44% Accuracy Without a Single Training Example

I gave Opus 4.6 a list of 113 CFPB complaint categories and asked it to classify consumer complaints. No labeled examples in the prompt. No fine-tuning.

44% accuracy. Random chance is 0.9%.

The CFPB complaint database is public. Opus has read it, along with every financial regulation and consumer protection statute on the internet. It hasn’t seen the labeled pairs. But it has absorbed the domain as a side effect of pretraining on the open web.

The fine-tuned encoder gets 56.6% after three epochs on 58,000 labeled pairs. Thirty minutes on a free Kaggle T4. That’s a 13-point lead.

The prompt is the only lever, and it has a low ceiling

Without training data, prompt engineering is all you have. I tested five prompting strategies across four models. The full range of prompt variation on Opus was 8 percentage points. Switching to GPT-5.4-Pro at 20x the cost gained zero.

One thing moved the needle: spelling out the institutional distinctions that the category names don’t convey. “Incorrect information on your report” means the data is wrong. “Improper use of your report” means unauthorized access. That disambiguation guide took Opus from 36% to 44%. Chain-of-thought reasoning, few-shot examples beyond 2 per class, and batch classification all made things worse.

The pattern in the errors tells you why. Opus gets 100% on “Fraud or scam” and 0% on “Deposits and withdrawals.” Categories that mean what they say are easy.
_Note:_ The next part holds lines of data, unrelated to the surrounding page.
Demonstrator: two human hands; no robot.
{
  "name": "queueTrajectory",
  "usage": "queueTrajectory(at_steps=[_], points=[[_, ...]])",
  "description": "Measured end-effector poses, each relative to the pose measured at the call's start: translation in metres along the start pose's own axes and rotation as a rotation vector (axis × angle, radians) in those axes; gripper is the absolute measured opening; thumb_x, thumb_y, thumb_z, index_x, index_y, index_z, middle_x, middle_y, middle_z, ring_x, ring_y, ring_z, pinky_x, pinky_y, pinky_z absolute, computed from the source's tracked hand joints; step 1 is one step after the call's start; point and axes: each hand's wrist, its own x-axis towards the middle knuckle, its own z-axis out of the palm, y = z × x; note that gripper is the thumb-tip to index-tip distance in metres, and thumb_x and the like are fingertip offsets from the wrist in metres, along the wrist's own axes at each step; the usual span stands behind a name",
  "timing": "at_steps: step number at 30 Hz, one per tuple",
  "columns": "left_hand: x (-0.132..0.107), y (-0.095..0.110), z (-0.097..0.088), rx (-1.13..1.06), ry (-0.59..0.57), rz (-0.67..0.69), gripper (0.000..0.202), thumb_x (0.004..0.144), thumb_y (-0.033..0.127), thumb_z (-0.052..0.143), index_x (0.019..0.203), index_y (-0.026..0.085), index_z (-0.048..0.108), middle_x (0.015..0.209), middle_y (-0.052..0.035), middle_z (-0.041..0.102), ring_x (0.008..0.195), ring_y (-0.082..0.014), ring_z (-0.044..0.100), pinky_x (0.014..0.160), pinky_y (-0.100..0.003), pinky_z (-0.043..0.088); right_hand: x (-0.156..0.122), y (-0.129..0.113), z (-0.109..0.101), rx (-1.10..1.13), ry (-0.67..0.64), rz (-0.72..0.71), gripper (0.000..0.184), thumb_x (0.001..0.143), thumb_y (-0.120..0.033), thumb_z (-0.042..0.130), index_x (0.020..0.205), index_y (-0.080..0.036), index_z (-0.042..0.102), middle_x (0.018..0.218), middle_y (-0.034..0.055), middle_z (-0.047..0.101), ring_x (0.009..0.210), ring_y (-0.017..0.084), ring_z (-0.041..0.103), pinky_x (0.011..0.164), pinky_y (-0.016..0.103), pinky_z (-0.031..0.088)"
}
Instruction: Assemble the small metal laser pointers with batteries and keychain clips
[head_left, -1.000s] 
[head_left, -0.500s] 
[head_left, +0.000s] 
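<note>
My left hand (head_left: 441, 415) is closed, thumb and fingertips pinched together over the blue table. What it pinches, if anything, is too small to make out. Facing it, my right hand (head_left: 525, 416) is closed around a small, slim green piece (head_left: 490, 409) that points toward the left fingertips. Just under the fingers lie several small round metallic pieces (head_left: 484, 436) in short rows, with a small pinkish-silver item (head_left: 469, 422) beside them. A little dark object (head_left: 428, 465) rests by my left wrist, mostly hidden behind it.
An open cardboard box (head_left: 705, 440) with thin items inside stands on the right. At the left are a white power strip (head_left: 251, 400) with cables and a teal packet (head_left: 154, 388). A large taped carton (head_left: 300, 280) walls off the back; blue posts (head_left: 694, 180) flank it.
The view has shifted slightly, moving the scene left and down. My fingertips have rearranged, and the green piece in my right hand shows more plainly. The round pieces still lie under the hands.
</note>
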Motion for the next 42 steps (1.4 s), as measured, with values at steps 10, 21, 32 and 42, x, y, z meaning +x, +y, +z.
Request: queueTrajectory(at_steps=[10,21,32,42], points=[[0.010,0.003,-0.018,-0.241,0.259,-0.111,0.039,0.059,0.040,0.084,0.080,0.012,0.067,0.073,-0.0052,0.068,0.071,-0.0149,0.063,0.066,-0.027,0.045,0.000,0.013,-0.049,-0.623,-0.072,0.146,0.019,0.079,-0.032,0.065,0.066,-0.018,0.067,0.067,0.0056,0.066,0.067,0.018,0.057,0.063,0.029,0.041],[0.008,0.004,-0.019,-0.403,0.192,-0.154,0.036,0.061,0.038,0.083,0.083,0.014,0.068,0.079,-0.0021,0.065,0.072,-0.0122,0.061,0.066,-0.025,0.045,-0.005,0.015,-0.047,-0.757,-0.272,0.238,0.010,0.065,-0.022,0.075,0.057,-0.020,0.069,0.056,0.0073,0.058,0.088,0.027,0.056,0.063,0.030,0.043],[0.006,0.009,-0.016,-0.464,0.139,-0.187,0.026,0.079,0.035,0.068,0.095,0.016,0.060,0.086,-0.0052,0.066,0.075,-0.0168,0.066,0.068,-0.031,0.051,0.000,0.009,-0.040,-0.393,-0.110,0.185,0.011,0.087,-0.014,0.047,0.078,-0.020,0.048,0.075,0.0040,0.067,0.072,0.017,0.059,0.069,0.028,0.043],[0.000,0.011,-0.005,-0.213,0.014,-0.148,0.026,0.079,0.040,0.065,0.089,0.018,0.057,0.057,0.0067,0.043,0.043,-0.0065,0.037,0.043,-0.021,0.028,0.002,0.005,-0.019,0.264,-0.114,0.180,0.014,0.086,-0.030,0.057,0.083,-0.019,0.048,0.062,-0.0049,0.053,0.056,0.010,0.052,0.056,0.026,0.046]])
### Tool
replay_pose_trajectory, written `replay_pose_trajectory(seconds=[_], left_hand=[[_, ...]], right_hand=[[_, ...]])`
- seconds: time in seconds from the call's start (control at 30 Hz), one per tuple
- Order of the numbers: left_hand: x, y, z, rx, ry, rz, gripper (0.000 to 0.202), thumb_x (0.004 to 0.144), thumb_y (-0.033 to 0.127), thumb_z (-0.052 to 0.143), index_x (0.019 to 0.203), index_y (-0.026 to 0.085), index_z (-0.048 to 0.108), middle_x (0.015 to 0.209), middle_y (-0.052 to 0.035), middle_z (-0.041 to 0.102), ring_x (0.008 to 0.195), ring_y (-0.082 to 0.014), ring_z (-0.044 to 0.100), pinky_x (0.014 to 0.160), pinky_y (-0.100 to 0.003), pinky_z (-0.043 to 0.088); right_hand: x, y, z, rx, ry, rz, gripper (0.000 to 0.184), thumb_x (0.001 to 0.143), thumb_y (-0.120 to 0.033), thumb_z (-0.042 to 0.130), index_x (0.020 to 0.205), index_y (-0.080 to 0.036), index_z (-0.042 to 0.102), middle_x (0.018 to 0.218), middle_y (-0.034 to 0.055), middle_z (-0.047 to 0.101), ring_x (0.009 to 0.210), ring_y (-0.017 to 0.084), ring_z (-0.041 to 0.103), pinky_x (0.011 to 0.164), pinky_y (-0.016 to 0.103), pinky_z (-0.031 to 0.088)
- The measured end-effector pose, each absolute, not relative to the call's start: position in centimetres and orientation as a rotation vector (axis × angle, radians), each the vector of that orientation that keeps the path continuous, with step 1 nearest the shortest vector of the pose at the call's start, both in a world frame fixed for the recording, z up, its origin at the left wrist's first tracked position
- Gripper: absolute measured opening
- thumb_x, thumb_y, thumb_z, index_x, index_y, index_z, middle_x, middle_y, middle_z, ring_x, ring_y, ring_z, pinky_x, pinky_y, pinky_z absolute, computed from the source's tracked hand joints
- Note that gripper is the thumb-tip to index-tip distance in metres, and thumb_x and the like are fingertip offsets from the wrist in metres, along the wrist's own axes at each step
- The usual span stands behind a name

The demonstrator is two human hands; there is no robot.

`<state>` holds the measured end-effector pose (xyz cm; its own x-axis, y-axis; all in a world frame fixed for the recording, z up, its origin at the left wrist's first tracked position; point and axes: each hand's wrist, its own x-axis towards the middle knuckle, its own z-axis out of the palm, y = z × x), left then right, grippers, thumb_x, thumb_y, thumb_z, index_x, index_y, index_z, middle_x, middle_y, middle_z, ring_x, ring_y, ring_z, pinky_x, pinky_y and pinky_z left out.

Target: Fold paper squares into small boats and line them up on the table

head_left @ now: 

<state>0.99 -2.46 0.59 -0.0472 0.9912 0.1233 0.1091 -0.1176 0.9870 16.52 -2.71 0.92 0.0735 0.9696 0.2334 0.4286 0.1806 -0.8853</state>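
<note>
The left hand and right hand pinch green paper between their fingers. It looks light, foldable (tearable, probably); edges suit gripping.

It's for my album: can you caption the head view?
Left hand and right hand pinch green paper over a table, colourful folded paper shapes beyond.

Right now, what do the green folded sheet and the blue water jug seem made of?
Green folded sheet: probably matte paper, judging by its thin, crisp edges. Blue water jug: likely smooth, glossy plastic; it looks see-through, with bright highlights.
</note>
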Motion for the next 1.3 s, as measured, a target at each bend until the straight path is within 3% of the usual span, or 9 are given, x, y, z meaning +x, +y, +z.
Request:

Categories that are bureaucratic artifacts of the CFPB’s internal taxonomy are impossible from the name alone. The encoder handles both because fourteen thousand labeled examples of “Incorrect information on your report” teach conventions that no amount of general knowledge can replace.

Thirteen points

The encoder wins today. 56.6% vs 44.0%, 800x cheaper per prediction. Clear recommendation.

But 44% on a 113-class problem without labels or a GPU is not a static number. If the next frontier model picks up another 15 points from scale alone, the encoder’s lead disappears. And that model won’t need your 58,000 labels, your training pipeline, or your thirty minutes of GPU time to get there. It may not even need you.